CodeGuru Home VC++ / MFC / C++ .NET / C# Visual Basic VB Forums Developer.com
Results 1 to 15 of 15
  1. #1
    Join Date
    Dec 2008
    Location
    Canada, Saskatchewan province
    Posts
    29

    Lightbulb How to obtain HtmlDocument from a string of a webpage?

    Hi,

    In my windows forms application I used to visit webpage using the WebBrowser and obtain an HtmlDocument by using the Document property of WebBrowser which works fine in win form application.

    I'm wanting to use a Console Application and use the WebClient or WebRequest class (because it seems faster to visit pages than WebBrowser) and I want to obtain a HtmlDocument. Seems there are lots of ways to obtain a string representation of a webpage using these classes.

    Is there a way to obtain an HtmlDocument object by somehow parsing the string to rebuild a possible HtmlDocument? This would be very handy in my situation whereby I'll then be able to use the DOM instead of trying to build complexe Regular Expressions to match patterns in the html.

    Any ideas, much appreciated

    please and thanks,
    Ricky,

  2. #2
    Join Date
    Feb 2007
    Location
    Craiova, Romania
    Posts
    326

    Re: How to obtain HtmlDocument from a string of a webpage?

    You can use the HtmlDocument.DomDocument unmanaged pointer to write the HTML.
    Use the IHTMLDocument2::writeln or write method (both unmanaged, remember).
    http://msdn.microsoft.com/en-us/libr...40(VS.85).aspx

  3. #3
    Join Date
    Dec 2008
    Location
    Canada, Saskatchewan province
    Posts
    29

    Thumbs up Re: How to obtain HtmlDocument from a string of a webpage?

    Thanks so much, reading on MSDN about it now
    Ricky,

  4. #4
    Join Date
    Dec 2008
    Location
    Canada, Saskatchewan province
    Posts
    29

    Re: How to obtain HtmlDocument from a string of a webpage?

    Ok, I have no idea how writeln or write would allow me to generate an HtmlDocument from a string that holds all the html from the page.

    I'm using

    Code:
    WebClient myClient = new WebClient();
    string webPageString = myClient.DownloadString(url);

    now I want to take webPageString and somehow end up with an HtmlDocument so then I can use DOM. Perhaps I'm doing something wrong, maybe there is an easier way to end up using Dom on a webpage without using WebBrowser?
    Ricky,

  5. #5
    Join Date
    Feb 2007
    Location
    Craiova, Romania
    Posts
    326

    Re: How to obtain HtmlDocument from a string of a webpage?

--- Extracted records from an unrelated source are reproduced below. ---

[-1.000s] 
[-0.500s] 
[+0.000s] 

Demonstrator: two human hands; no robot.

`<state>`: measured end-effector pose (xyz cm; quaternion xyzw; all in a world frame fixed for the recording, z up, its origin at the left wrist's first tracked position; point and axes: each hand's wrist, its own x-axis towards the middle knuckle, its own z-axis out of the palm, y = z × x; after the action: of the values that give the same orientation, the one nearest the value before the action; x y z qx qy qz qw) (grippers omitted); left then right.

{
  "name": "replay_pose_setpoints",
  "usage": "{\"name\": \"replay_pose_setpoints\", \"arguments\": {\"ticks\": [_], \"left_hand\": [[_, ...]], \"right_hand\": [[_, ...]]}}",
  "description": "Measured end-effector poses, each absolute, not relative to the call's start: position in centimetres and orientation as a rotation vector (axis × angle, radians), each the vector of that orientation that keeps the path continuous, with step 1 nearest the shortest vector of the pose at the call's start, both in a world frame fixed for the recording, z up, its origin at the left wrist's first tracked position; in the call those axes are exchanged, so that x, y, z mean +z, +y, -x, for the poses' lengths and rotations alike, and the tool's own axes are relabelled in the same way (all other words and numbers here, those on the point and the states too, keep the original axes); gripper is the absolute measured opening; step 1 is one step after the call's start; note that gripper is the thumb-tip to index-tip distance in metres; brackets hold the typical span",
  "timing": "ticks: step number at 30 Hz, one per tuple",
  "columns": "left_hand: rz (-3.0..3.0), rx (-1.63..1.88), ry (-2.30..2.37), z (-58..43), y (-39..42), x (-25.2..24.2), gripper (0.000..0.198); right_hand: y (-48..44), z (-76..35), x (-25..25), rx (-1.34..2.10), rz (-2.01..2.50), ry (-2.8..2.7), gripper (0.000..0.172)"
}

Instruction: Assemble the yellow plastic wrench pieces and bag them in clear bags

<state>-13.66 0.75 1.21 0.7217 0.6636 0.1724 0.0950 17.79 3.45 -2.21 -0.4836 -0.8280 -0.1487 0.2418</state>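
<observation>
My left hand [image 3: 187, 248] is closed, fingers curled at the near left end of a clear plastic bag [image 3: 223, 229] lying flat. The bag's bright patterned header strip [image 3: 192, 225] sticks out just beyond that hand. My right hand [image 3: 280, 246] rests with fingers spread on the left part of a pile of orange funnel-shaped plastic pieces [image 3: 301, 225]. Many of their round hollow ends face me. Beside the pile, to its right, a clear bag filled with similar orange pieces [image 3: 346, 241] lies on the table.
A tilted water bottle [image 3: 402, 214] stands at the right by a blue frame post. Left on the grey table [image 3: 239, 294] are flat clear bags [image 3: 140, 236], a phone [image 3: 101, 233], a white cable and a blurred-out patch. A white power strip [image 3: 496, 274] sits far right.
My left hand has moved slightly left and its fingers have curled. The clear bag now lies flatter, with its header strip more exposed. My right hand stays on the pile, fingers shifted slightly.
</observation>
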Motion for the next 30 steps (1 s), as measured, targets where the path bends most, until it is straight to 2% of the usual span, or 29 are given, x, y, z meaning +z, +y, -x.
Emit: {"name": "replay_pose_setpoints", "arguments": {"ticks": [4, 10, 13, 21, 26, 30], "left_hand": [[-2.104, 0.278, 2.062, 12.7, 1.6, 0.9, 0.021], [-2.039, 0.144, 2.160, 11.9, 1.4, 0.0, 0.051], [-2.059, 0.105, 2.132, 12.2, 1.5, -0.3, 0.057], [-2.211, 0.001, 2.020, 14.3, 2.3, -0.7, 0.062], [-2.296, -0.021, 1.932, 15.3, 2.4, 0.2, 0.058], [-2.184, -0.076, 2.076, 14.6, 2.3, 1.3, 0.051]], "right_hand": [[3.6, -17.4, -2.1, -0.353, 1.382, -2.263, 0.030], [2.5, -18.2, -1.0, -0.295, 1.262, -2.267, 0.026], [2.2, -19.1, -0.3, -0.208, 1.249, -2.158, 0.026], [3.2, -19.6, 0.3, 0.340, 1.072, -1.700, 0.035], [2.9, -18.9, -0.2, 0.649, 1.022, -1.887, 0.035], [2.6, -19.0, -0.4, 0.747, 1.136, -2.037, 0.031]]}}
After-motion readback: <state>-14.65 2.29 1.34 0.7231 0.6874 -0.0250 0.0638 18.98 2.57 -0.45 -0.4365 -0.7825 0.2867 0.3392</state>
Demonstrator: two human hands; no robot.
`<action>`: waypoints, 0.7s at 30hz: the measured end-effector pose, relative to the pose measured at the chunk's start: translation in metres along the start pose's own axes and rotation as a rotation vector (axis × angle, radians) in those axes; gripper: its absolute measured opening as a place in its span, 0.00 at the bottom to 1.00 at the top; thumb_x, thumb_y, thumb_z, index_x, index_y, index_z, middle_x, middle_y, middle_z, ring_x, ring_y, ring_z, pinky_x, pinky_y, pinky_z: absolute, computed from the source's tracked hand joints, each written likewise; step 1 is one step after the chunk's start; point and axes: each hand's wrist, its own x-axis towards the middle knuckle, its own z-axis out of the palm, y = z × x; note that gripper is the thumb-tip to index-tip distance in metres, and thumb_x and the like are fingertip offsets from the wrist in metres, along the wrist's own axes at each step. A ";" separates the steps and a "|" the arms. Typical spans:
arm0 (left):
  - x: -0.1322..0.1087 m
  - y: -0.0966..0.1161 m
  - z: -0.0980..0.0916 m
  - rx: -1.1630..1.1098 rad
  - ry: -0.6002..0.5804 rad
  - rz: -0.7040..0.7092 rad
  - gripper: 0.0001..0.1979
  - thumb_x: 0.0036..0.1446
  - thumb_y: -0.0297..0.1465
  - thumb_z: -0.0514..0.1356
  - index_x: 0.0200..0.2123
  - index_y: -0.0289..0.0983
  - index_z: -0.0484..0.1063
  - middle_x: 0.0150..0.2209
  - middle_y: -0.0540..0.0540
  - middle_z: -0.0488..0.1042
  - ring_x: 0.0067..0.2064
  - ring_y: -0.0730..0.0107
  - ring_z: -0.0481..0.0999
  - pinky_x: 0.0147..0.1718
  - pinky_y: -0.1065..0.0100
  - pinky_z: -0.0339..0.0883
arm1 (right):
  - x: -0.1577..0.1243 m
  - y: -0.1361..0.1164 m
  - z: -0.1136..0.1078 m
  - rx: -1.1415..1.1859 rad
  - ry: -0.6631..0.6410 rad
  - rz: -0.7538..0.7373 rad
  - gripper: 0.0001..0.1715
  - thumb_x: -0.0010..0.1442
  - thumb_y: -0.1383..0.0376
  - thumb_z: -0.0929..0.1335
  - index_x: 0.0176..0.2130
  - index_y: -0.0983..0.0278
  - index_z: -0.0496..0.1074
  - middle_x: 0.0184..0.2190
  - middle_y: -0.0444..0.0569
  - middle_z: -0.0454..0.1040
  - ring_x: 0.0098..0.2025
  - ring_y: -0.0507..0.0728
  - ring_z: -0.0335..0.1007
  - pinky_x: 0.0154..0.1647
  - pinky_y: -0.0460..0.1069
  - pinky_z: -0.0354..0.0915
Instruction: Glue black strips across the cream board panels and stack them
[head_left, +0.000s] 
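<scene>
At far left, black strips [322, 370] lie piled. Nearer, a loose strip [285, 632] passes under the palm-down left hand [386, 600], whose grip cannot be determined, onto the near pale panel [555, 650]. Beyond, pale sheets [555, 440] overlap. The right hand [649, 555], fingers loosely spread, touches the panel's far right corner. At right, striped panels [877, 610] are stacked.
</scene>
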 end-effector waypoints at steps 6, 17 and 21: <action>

    It is possible but there's an easier solution .
    Assuming you already have the HTML string, you can do (C# code):
    Code:
            HtmlDocument doc = webBrowser1.Document.OpenNew(true);
            doc.Write(webPageString);
    ...as seen here: http://msdn.microsoft.com/en-us/libr...ent.write.aspx

  6. #6
    Join Date
    Dec 2008
    Location
    Canada, Saskatchewan province
    Posts
    29

    Re: How to obtain HtmlDocument from a string of a webpage?

    marceln, well, I'm not actually using WebBrowser, I'm using WebClient so your solution won't work, but thanks for responding.

    I've located something call the html agility pack that allows what I want to do but I'm hoping the .net framework has a solution that I'm overlooking as I'd like to say no third party classes needed.

    Still looking for a good solution,
    Ricky,

  7. #7
    Join Date
    Feb 2007
    Location
    Craiova, Romania
    Posts
    326

    Re: How to obtain HtmlDocument from a string of a webpage?

    You can't have a HtmlDocument without a WebBrowser. Maybe if you explain WHAT are you trying to achieve, we can find an alternate solution.

  8. #8
    Join Date
    Feb 2007
    Location
    Craiova, Romania
    Posts
    326

    Re: How to obtain HtmlDocument from a string of a webpage?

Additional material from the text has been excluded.